**DIRECTIONS FOR THIS TASK**
Set every line of the listing down again, keeping it identical.

INPUT DATA START

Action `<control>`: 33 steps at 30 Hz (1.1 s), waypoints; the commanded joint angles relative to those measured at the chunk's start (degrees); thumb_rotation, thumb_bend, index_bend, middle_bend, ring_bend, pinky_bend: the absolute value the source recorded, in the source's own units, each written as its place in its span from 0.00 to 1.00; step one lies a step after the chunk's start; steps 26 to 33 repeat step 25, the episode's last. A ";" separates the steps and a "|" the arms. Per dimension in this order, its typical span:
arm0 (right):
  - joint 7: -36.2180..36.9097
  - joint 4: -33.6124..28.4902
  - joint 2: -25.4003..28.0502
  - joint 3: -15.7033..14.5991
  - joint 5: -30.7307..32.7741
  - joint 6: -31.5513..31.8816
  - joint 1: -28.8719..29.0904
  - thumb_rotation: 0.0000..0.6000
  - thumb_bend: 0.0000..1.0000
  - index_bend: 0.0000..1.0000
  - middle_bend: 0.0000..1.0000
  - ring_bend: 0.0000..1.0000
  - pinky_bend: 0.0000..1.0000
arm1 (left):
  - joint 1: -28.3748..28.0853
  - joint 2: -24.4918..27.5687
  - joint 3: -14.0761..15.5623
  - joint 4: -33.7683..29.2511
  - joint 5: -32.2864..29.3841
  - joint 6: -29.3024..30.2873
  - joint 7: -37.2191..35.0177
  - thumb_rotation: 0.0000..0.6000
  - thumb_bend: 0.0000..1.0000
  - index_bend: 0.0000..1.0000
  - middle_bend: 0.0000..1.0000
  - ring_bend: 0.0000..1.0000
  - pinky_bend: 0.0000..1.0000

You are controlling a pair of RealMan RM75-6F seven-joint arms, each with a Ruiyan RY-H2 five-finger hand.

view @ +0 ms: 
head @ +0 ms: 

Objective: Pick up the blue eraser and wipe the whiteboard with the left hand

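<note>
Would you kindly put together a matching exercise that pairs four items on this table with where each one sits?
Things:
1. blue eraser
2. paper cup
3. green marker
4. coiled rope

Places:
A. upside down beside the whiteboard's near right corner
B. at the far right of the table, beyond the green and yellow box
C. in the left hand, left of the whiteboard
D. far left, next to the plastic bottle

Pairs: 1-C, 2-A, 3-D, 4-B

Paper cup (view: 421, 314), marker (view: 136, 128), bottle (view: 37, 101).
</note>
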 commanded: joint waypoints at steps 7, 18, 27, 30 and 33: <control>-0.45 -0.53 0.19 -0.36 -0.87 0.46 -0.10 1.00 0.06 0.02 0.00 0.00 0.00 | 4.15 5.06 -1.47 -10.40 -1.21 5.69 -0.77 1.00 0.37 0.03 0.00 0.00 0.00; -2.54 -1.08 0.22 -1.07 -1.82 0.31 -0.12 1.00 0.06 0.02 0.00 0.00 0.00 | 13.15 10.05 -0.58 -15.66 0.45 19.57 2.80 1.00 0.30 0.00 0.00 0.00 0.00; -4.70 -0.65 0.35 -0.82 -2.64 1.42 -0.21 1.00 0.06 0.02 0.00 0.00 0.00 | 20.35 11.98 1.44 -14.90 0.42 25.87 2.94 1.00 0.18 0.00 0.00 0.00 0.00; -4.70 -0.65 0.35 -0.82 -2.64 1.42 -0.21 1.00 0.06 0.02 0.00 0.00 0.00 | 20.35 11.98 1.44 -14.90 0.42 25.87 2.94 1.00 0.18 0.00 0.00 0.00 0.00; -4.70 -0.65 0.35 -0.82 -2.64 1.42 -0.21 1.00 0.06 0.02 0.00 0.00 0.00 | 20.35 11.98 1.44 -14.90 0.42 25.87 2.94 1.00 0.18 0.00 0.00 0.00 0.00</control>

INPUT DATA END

**THE ANSWER**
Action `<control>`: 33 steps at 30 Hz (1.1 s), waypoints; the commanded joint angles relative to those measured at the chunk's start (degrees); thumb_rotation, thumb_bend, index_bend, middle_bend, ring_bend, pinky_bend: the absolute value the source recorded, in the source's own units, each written as its place in its span from 0.00 to 1.00; step one lies a step after the chunk's start; steps 26 to 33 repeat step 25, the episode's last. A ";" separates the steps and a "|" the arms. Per dimension in this order, its typical span:
arm0 (right):
  - joint 7: -36.2180..36.9097
  - joint 4: -33.6124..28.4902
  - joint 2: -25.4003..28.0502
  - joint 3: -15.7033..14.5991
  - joint 5: -30.7307..32.7741
  - joint 6: -31.5513..31.8816
  - joint 1: -28.8719..29.0904
  - thumb_rotation: 0.0000..0.6000
  - thumb_bend: 0.0000..1.0000
  - index_bend: 0.0000..1.0000
  - middle_bend: 0.0000..1.0000
  - ring_bend: 0.0000..1.0000
  - pinky_bend: 0.0000..1.0000
arm1 (left):
  - joint 1: -28.3748..28.0853
  - joint 2: -24.4918..27.5687
  - joint 3: -14.0761..15.5623
  - joint 4: -33.7683..29.2511
  - joint 5: -32.2864..29.3841
  - joint 6: -29.3024..30.2873
  - joint 7: -37.2191..35.0177
  - thumb_rotation: 0.0000..0.6000
  - thumb_bend: 0.0000..1.0000
  - index_bend: 0.0000..1.0000
  - middle_bend: 0.0000..1.0000
  - ring_bend: 0.0000..1.0000
  - pinky_bend: 0.0000..1.0000

You are controlling a pair of RealMan RM75-6F seven-joint arms, each with a Ruiyan RY-H2 five-finger hand.

view @ +0 ms: 
head @ +0 ms: 

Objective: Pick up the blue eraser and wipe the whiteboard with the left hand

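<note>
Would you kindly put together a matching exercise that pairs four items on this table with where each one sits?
Things:
1. blue eraser
2. paper cup
3. green marker
4. coiled rope

Places:
A. upside down beside the whiteboard's near right corner
B. at the far right of the table, beyond the green and yellow box
C. in the left hand, left of the whiteboard
D. far left, next to the plastic bottle

Pairs: 1-C, 2-A, 3-D, 4-B

Paper cup (view: 421, 314), marker (view: 136, 128), bottle (view: 37, 101).
</note>
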 commanded: joint waypoints at steps 7, 18, 27, 30 and 33: <control>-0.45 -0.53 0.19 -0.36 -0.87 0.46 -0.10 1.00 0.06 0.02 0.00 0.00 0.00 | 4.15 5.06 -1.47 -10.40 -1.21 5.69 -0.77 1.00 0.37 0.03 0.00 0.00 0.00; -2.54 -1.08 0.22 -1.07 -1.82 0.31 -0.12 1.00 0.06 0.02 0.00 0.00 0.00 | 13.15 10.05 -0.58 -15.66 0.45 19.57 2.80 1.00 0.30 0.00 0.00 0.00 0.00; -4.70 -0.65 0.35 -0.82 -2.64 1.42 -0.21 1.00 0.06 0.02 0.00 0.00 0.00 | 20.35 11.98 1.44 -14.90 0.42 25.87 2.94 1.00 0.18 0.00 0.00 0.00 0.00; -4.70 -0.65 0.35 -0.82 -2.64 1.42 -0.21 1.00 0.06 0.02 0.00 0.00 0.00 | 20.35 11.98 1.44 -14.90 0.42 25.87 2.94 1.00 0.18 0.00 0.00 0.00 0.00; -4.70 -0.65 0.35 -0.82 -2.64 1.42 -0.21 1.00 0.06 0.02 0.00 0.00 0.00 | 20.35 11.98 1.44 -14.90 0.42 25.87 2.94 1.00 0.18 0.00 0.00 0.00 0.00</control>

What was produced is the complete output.